Exercise details: Note the line containing "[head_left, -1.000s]"; from it through the last line below, give only those lines again, exactly, both ends included, skipping pictures.

Given data:

□ □ □ □ □ □ □

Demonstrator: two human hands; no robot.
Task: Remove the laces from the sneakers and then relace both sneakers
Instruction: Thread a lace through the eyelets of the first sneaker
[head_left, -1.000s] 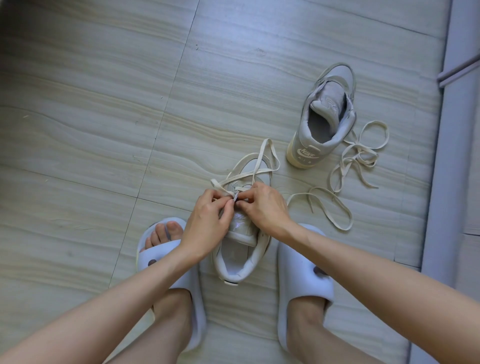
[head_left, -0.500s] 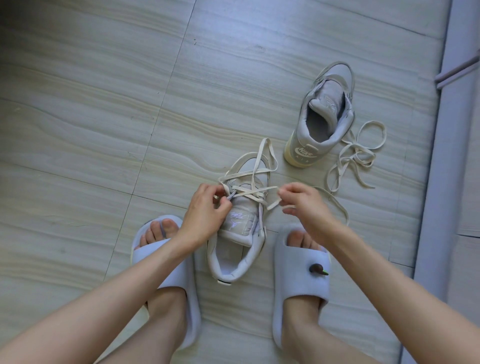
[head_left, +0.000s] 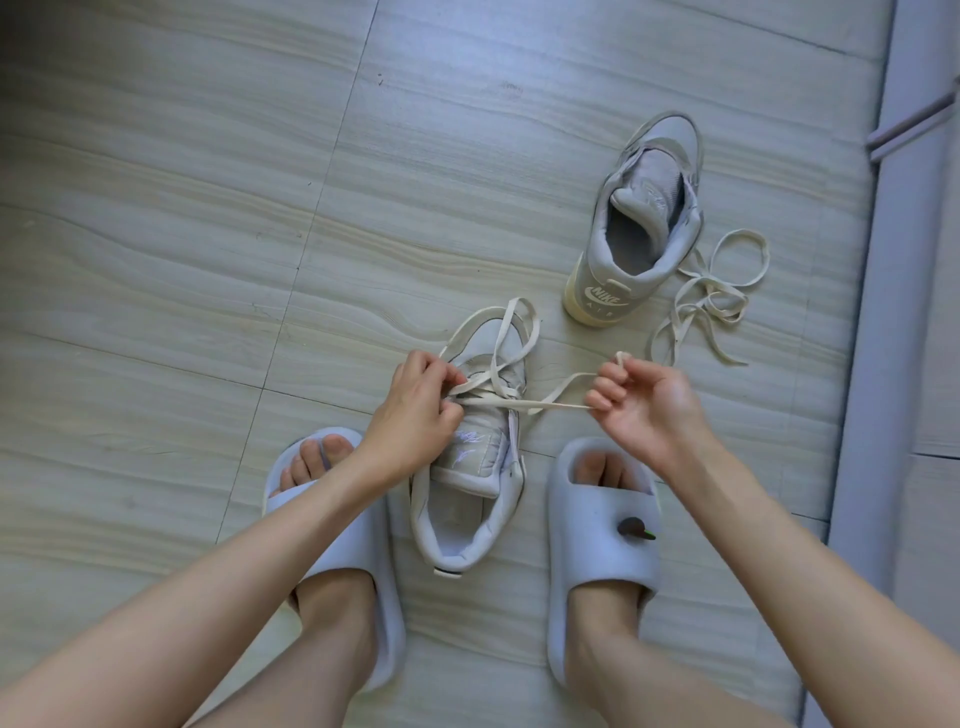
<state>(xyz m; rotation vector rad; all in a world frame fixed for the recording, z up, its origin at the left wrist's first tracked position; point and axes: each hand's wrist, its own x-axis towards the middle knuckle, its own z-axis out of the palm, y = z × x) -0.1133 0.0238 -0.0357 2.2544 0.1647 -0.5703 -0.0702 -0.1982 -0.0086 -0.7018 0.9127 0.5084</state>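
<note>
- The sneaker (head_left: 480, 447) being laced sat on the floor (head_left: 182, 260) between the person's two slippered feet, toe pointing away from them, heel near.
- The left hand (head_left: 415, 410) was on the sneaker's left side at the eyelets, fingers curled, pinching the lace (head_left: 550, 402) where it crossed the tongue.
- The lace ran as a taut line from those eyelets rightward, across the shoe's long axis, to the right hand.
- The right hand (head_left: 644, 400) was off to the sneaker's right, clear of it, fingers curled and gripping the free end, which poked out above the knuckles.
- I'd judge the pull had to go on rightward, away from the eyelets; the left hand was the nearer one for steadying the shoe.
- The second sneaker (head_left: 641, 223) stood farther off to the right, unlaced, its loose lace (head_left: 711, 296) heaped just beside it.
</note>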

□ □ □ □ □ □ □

Completed exercise:
[head_left, -1.000s] 
[head_left, -0.500s] 
[head_left, +0.000s] 
<state>(xyz m; rotation vector rad; all in a world frame fixed for the recording, z up, its origin at the left wrist's first tracked position; point and axes: each hand's wrist, its own x-axis towards the middle knuckle, its own z-axis out of the palm, y = z × x) -0.1133 0.0238 -0.0357 2.2544 0.1647 -0.5703 -0.0702 -0.1982 -0.0086 -0.7018 0.9127 0.5084</state>
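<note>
- The sneaker (head_left: 480, 447) being laced sat on the floor (head_left: 182, 260) between the person's two slippered feet, toe pointing away from them, heel near.
- The left hand (head_left: 415, 410) was on the sneaker's left side at the eyelets, fingers curled, pinching the lace (head_left: 550, 402) where it crossed the tongue.
- The lace ran as a taut line from those eyelets rightward, across the shoe's long axis, to the right hand.
- The right hand (head_left: 644, 400) was off to the sneaker's right, clear of it, fingers curled and gripping the free end, which poked out above the knuckles.
- I'd judge the pull had to go on rightward, away from the eyelets; the left hand was the nearer one for steadying the shoe.
- The second sneaker (head_left: 641, 223) stood farther off to the right, unlaced, its loose lace (head_left: 711, 296) heaped just beside it.
</note>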

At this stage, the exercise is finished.